The ALJ gave little weight to Ms. Long's report, noting she was not a medical source, the assessed physical limits were based on a physical capacity evaluation performed in 2011, and that the mental functional opinion relied on Dr. Williams' report, which the ALJ had assigned little weight to. Tr. 25. The ALJ further noted that Plaintiff's lack of a GED was a vocational issue, not a medical factor, and that the issue of whether there are jobs an individual can perform is an issue reserved to the Commissioner. Id.
Plaintiff argues the ALJ erred in rejecting this opinion, asserting the 2011 physical capacity assessment was largely consistent with the RFC the ALJ found, the ALJ improperly rejected Dr. Williams' opinion, and that Plaintiff's inability to obtain a GED was a part of his intellectual and psychological symptoms. ECF No. 13 at 16-19. Defendant argues the ALJ's rationale easily met the germane standard, as Ms. Long relied on evidence with minimal relevance to Plaintiff's functioning and she relied on non-medical factors in reaching her conclusion. ECF No. 14 at 18-20.

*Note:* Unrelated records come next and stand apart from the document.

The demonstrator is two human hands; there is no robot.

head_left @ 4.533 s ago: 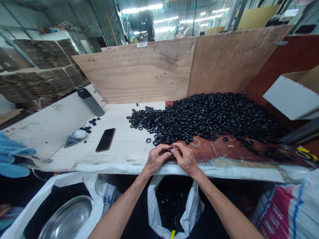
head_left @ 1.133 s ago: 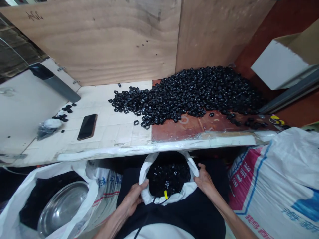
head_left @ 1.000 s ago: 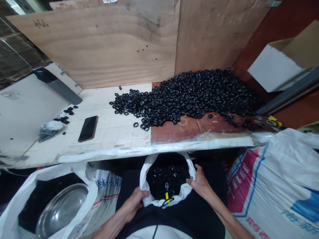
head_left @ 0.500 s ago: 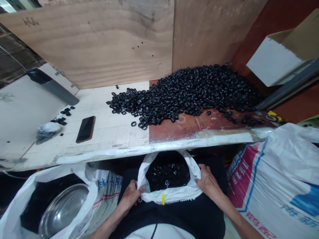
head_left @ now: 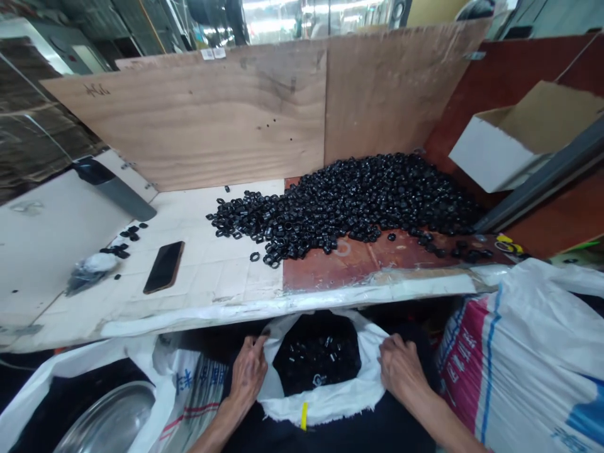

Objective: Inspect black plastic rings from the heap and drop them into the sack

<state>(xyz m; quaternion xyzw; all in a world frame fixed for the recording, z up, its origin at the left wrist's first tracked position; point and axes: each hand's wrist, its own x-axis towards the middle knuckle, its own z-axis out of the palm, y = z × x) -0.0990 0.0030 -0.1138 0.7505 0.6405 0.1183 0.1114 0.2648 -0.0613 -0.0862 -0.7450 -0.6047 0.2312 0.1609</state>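
Observation:
A white woven sack [head_left: 325, 402] stands between my knees, its mouth spread wide below the table edge. Small black nut-like rings [head_left: 314, 358] fill the part I can see inside. With closed fingers my left hand [head_left: 249, 371] grips the sack's rim on the left. My right hand [head_left: 401, 365] is closed on the rim at the right. A yellow strip [head_left: 304, 415] hangs on the near side of the rim. On the table above lies a large heap of the same black rings [head_left: 368, 195].
A phone [head_left: 164, 267] and a small plastic bag [head_left: 92, 270] lie on the table's left half. Wooden boards [head_left: 236, 126] wall the back. At left, an open sack holds a metal bowl [head_left: 111, 421]; a printed full sack [head_left: 542, 358] stands at right. A white box [head_left: 495, 151] sits upper right.
My view has tilted up, showing more of the room behind the boards. Both hands have shifted along the rim toward its far side, and the near rim has folded outward.

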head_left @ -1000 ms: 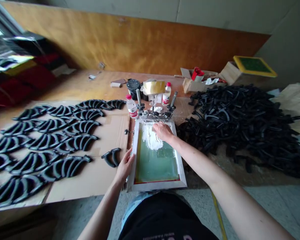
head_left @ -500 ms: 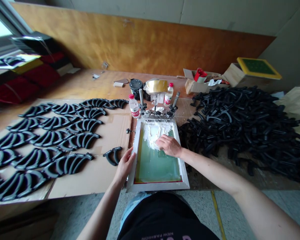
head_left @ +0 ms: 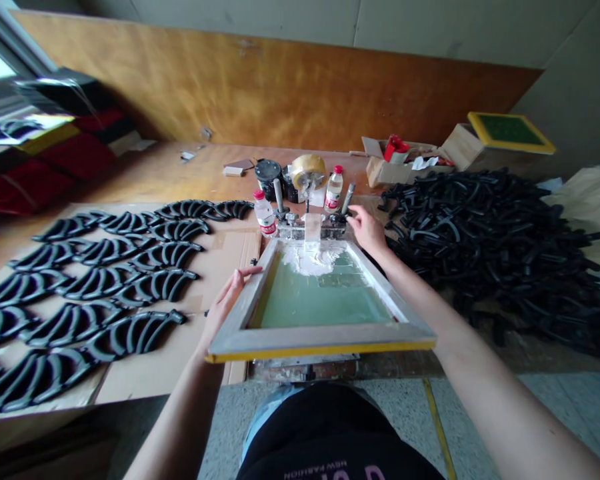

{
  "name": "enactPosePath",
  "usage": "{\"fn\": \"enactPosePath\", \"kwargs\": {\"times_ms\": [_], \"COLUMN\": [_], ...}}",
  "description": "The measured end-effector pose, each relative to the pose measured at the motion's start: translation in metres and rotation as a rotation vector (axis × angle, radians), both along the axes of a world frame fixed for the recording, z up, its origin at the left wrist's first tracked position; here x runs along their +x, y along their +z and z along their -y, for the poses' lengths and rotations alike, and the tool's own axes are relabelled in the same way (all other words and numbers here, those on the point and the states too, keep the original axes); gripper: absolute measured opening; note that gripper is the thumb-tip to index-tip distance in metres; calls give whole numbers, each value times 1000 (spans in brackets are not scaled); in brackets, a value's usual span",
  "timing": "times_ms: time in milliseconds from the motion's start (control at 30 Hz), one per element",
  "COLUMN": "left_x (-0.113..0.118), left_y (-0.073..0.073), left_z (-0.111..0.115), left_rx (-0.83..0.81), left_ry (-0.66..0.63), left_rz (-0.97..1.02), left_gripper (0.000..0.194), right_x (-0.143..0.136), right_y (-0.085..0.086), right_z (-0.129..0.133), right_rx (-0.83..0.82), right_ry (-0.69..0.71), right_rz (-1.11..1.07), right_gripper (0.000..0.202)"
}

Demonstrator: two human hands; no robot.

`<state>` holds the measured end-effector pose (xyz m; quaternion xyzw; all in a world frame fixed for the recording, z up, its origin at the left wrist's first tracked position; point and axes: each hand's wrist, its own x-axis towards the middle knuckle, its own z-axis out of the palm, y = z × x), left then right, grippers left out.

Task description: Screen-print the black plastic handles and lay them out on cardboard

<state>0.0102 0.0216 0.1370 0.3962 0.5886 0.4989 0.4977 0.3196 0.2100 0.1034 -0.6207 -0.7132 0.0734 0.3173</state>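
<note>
The left hand (head_left: 223,303) is gripping the tilted screen frame (head_left: 325,338) while the right hand (head_left: 369,230), loosely spread, is hovering beside a post (head_left: 349,196).

Right by me, the person's left-hand grip (head_left: 225,301) meets the side of a screen frame (head_left: 325,339), its near end tilted up off the tabletop (head_left: 160,167). Towards its far end, white paste (head_left: 306,264) lies smeared beneath a pale scraper (head_left: 313,230). The right-hand grip (head_left: 367,232), loosely curled, is beside a metal post (head_left: 349,197).
</note>
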Motion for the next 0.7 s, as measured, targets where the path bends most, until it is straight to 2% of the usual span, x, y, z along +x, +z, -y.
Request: {"fn": "enactPosePath", "kwargs": {"times_ms": [67, 100, 167, 233, 300, 333, 433, 467, 533, 567, 600, 633, 667, 700], "left_x": [7, 11, 19, 28, 39, 46, 68, 72, 72, 65, 52, 35, 14, -10], "left_y": [14, 20, 25, 20, 2, -12, -55, -67, -86, -93, -100, -106, -113, -121], "left_z": [-19, -29, -44, -49, -42, -34, -1, 10, 28, 34, 39, 42, 45, 48], "left_rx": [157, 210, 237, 225, 150, 55, -333, -418, -492, -496, -493, -493, -492, -497], "left_ry": [28, 35, 52, 120, 173, 144, -62, -100, -91, -63, -23, 38, 116, 210], "left_rz": [120, 173, 258, 325, 365, 375, 401, 417, 446, 445, 422, 376, 308, 221], "left_gripper": [58, 55, 50, 46, 45, 45, 47, 45, 38, 35, 33, 34, 36, 39], "right_x": [21, 26, 21, 4, -18, -30, -62, -71, -82, -81, -76, -66, -51, -33], "right_y": [-20, -33, -61, -82, -91, -91, -80, -76, -72, -73, -76, -82, -89, -99], "right_z": [11, 20, 41, 63, 84, 95, 129, 141, 163, 170, 173, 173, 169, 163], "right_rx": [-91, -134, -197, -228, -222, -206, -112, -69, 12, 41, 58, 68, 72, 64], "right_ry": [-132, -143, -29, 198, 346, 363, 320, 367, 575, 677, 721, 677, 544, 352], "right_rz": [-65, -82, -88, -29, 91, 149, 219, 220, 210, 186, 144, 89, 32, -20], "right_gripper": [27, 24, 21, 29, 35, 32, 16, 14, 14, 15, 16, 18, 20, 22]}}
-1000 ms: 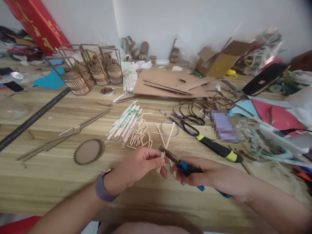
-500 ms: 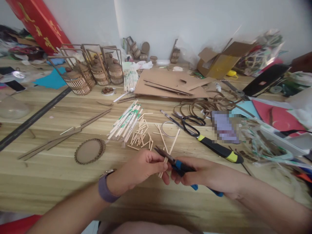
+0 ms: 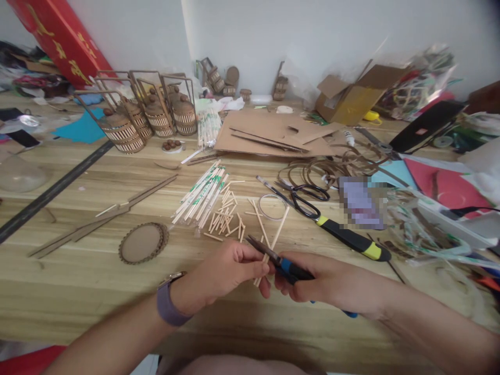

The Court finds the ALJ offered germane reasons for discounting Ms. Long's opinion. As discussed above, the ALJ gave sufficient reasons for discounting Dr. Williams' opinion, and thus reasonably also discounted Ms. Long's opinion for being based on the limitations assessed by Dr. Williams. The ALJ also accurately found that the issue of the application of vocational factors, including whether there are any jobs a claimant can perform, is an issue reserved to the Commissioner. 20 C.F.R. § 404.1527(d). The ALJ offered germane reasons for discounting Ms. Long's opinion.
CONCLUSION
Having reviewed the record and the ALJ's findings, the Court finds the ALJ's decision is supported by substantial evidence and free of legal error and is affirmed. Accordingly, IT IS HEREBY ORDERED:
1. Defendant's Motion for Summary Judgment, ECF No. 14, is GRANTED.
2. Plaintiff's Motion for Summary Judgment, ECF No. 13, is DENIED.
3. The Clerk's Office is directed to ENTER JUDGMENT and CLOSE this file.
IT IS SO ORDERED. The Clerk's Office shall enter this Order and provide copies to all counsel.